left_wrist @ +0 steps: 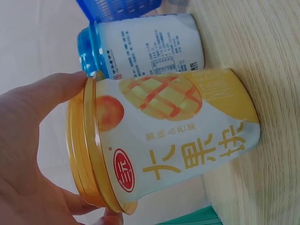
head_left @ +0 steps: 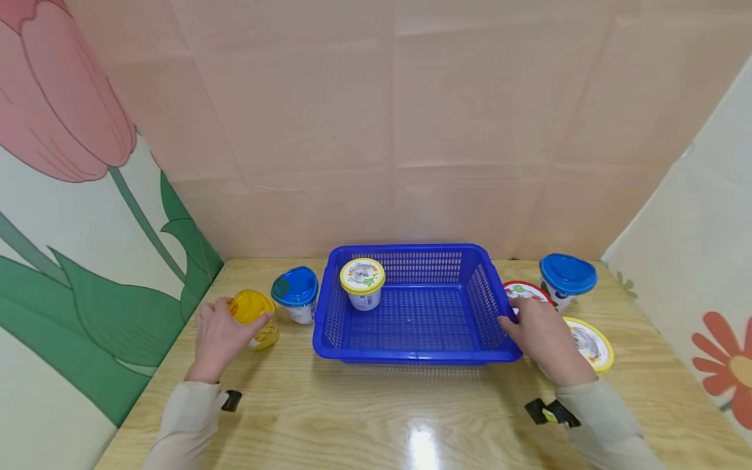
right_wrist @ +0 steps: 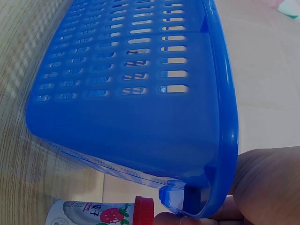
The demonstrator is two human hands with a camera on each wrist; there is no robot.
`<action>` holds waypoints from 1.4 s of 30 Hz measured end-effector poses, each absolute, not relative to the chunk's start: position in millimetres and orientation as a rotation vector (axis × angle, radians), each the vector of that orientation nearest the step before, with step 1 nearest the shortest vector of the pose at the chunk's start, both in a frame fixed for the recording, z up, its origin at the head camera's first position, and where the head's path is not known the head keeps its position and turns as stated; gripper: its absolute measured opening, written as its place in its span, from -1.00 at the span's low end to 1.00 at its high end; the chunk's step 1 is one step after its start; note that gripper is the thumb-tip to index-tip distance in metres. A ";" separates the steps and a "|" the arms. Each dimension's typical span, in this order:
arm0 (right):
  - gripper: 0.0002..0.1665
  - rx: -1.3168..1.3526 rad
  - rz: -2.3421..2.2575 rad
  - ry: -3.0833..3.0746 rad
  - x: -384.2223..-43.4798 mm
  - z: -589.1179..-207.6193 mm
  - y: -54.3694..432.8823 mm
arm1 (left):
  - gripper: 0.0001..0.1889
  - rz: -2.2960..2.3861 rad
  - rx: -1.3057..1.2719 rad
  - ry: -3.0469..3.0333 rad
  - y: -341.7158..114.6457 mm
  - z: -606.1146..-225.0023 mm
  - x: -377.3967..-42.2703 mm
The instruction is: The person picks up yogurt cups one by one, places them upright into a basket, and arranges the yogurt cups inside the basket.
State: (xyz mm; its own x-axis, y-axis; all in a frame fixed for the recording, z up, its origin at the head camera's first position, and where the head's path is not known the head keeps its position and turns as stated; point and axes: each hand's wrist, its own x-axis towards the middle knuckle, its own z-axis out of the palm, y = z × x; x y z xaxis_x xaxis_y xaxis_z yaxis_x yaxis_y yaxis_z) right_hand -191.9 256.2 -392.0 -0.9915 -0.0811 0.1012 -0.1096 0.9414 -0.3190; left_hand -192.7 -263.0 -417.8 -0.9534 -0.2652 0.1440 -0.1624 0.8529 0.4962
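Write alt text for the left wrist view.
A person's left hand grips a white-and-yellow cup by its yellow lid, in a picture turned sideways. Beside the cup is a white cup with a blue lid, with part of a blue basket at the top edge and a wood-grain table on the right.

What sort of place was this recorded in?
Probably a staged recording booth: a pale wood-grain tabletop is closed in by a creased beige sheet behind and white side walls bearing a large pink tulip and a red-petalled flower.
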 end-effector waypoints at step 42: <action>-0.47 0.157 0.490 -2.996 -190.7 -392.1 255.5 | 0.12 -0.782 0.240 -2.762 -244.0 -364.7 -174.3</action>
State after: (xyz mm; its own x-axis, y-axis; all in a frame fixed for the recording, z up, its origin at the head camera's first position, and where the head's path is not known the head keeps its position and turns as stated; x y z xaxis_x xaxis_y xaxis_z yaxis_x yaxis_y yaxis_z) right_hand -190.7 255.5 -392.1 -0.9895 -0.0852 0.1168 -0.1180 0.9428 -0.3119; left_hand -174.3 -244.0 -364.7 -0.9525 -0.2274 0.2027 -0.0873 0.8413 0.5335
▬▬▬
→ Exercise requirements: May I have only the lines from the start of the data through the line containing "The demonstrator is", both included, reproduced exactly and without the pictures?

→ Written reply:
left_wrist @ +0 steps: 
head_left @ +0 steps: 
right_wrist @ +0 steps: 
The demonstrator is two human hands with a camera on each wrist; there is no robot.

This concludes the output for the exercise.